Supabase Auth Overview
Supabase Auth is the authentication layer of the Supabase platform. It supports email/password, magic links, phone auth, and social OAuth. The defining feature is Row Level Security integration, where PostgreSQL policies reference auth.uid() to enforce data access at the database level.
The 50,000 MAU free tier matches Firebase's generosity. User data lives in your PostgreSQL database in the auth schema, which you can query and export. The JavaScript client manages sessions automatically, and the auth UI component library provides pre-built forms.
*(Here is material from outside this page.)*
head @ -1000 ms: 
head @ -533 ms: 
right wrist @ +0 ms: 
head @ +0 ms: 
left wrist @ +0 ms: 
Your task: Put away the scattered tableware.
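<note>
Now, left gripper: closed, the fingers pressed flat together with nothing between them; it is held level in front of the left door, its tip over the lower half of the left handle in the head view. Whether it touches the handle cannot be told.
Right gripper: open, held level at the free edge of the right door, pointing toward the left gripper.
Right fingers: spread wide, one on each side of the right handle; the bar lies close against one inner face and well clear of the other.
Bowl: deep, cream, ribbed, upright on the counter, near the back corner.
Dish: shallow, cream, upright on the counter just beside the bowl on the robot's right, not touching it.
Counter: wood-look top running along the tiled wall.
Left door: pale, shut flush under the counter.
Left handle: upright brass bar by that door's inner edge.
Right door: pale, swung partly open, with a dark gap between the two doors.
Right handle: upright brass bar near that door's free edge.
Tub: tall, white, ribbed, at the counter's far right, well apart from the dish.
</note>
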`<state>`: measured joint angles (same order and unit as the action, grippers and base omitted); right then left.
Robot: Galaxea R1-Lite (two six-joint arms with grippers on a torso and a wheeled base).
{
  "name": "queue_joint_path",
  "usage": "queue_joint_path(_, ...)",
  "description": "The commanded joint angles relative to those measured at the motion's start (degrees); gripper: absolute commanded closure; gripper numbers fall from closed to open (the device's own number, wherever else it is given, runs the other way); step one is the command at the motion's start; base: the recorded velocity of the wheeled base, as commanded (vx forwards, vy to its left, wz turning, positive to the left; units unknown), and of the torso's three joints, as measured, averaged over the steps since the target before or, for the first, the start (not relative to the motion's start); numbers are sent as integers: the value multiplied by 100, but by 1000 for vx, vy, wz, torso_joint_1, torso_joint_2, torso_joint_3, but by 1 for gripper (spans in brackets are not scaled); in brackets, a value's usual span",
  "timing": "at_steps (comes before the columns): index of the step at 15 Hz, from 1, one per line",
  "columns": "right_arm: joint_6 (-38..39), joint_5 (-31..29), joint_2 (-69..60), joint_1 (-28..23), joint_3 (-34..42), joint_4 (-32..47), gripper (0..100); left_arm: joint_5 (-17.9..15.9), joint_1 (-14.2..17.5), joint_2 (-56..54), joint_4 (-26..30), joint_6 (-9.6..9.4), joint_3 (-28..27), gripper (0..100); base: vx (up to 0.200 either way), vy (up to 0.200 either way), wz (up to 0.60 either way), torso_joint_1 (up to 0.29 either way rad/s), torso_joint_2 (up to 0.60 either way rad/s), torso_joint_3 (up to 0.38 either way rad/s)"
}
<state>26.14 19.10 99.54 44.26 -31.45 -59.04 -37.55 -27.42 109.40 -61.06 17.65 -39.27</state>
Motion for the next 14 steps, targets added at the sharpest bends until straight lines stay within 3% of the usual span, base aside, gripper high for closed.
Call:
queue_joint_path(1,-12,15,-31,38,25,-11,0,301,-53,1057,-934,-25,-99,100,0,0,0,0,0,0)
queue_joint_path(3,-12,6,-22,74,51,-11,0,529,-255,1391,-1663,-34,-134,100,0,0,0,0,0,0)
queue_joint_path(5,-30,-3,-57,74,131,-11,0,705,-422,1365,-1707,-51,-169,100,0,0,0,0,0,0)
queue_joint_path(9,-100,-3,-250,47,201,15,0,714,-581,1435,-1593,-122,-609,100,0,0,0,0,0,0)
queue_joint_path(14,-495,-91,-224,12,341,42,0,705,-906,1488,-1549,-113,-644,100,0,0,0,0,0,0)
I use Supabase Auth in a web project where the entire backend is Supabase. Users authenticate, RLS policies activate, and database queries automatically scope to the right user. The integration between auth and database access control is Supabase's strongest feature.
Key Differences
Database model. This is the fundamental difference. Firebase uses Firestore (NoSQL document database). Supabase uses PostgreSQL (relational SQL database). Firebase Auth integrates with Firestore security rules. Supabase Auth integrates with PostgreSQL Row Level Security. If you prefer SQL and relational data, Supabase. If you prefer document-based NoSQL, Firebase.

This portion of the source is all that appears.